Fiddling while Rome burns, and feeling all the feels as it does 🔥

Misery and happiness
Photo by Eduardo Jr. Lopez / Unsplash

The other day I cheered you up, demonstrating that we're all in this together by writing about being glum. As suspected, it didn't last for too long and I think by later on that day I'd already started working on the following day's Daily Reminder.

These things happen. I don't tend to take them too seriously, because if I do, they have a habit of sticking around for longer!

🤷🏻‍♂️

As always with these low states of consciousness, the first thing a mind does is observes it and asks, Why?!

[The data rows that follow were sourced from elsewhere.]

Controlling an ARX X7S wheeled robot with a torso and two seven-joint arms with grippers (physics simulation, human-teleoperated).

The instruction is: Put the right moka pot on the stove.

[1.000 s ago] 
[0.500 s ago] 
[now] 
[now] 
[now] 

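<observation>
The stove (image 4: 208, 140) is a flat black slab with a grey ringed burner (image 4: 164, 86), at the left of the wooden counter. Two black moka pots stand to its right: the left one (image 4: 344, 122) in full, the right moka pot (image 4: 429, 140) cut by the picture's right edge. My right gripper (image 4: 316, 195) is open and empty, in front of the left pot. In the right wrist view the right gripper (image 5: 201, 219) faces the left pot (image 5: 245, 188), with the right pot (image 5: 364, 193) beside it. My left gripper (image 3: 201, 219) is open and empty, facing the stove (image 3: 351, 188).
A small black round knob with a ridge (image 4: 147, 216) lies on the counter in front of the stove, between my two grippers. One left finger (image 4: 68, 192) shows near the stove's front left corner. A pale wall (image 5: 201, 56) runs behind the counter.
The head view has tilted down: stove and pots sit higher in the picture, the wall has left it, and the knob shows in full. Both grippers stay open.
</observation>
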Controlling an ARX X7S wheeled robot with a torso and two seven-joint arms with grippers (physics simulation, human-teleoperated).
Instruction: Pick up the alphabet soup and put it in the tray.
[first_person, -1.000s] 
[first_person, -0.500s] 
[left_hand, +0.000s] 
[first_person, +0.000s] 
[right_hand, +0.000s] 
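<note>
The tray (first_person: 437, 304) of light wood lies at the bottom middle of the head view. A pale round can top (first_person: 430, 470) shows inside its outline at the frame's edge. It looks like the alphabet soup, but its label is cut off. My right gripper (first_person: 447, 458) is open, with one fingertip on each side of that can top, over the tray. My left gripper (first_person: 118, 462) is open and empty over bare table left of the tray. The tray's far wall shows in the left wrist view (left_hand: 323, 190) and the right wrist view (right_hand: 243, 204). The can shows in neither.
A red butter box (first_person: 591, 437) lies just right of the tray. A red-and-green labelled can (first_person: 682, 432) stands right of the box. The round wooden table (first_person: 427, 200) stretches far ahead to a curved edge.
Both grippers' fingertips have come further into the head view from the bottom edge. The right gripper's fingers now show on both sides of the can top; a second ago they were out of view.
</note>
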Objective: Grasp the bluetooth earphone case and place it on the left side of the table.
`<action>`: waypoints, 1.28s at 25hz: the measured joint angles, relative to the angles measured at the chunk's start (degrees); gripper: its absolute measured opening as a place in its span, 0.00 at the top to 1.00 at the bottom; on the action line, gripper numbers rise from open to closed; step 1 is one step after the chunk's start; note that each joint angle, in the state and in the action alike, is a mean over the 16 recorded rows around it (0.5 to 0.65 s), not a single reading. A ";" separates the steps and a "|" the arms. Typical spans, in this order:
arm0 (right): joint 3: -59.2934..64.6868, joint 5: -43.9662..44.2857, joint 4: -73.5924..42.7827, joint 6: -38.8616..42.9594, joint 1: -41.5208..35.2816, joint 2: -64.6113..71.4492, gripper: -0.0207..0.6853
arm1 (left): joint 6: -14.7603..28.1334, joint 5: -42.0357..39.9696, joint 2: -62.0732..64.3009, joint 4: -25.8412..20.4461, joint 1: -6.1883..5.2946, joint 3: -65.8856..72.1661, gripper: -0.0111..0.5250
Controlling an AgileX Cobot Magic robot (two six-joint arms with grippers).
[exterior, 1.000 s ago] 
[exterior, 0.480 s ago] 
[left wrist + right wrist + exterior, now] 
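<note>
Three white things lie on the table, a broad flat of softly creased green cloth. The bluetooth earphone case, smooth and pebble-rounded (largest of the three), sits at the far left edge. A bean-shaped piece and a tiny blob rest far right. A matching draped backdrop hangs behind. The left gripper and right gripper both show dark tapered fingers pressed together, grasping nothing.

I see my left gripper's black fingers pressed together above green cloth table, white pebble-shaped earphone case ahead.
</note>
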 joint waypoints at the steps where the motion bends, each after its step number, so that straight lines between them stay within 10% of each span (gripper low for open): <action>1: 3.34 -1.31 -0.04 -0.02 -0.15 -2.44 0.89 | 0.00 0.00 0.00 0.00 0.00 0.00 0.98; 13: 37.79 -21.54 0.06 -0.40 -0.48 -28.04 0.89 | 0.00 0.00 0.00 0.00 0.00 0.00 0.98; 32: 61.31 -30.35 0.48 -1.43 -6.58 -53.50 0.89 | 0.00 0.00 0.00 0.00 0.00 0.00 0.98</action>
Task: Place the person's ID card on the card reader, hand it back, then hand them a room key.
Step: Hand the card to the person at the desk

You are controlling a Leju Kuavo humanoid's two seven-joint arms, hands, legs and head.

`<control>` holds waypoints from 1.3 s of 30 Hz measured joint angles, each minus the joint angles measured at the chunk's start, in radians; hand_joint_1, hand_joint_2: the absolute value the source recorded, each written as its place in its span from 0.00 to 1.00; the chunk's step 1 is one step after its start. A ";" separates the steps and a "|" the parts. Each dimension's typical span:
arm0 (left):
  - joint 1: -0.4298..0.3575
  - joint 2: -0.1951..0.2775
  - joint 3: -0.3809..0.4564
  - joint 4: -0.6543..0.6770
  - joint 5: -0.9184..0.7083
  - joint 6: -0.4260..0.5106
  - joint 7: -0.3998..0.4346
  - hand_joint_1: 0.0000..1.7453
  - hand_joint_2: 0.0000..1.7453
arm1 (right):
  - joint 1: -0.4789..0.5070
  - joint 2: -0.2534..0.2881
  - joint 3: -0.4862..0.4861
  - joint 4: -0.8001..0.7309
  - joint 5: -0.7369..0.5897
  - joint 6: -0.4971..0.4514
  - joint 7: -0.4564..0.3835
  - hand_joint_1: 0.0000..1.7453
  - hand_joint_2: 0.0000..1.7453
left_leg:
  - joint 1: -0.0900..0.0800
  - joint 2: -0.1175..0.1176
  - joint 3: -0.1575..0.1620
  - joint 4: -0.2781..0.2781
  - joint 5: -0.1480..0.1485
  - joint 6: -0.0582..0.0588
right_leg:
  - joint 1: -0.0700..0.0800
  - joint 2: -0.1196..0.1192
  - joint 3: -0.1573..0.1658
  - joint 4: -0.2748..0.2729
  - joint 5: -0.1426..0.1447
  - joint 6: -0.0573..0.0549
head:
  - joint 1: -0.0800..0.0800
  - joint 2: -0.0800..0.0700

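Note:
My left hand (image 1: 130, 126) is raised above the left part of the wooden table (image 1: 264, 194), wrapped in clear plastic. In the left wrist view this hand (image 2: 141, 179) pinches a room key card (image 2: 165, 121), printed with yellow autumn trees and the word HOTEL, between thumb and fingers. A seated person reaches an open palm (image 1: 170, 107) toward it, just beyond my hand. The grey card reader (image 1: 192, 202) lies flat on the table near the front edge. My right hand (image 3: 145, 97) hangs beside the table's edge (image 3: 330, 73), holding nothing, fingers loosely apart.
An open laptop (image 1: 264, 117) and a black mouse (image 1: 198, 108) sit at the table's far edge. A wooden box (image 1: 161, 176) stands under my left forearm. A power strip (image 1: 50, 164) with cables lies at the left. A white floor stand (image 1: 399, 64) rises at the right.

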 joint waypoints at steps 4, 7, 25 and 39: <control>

And then goes to great lengths to deliver a long list of reasons why we're in a low mood, created from all the data it's collected in the past, right up to just moments ago.

So. Many. Reasons.

(But usually from its list of greatest hits, eh? i.e. your biggest fears 👹)

I don't tend to take those too seriously either, because it's like whack-a-mole: reason one away, and another'll just pop up in its place.

But… we do live in a world of form, and lest we slip into spiritual bypass, it's worth honouring those feelings and exploring the misery from time to time, and blimey, I hadn't realised how much of The (bad) News I'd been properly taking on board.

Until I read this piece from Caitlin Johnstone, about being well-informed and happy.

In it, she rails against the notion that it’s “hard to find the balance between educating yourself on current events and not making yourself so indescribably sad that you can’t properly function,” by pointing out that the two are not diametrically opposed.

In her words:

“It’s very possible to be both happy and well-informed. We live in an explosively beautiful universe, and getting to experience anything at all is amazing. The fact that our world is plagued by human butchery and degradation does not cancel out the majesty of a bird in the sky, or the ecstasy of the wind upon your skin.”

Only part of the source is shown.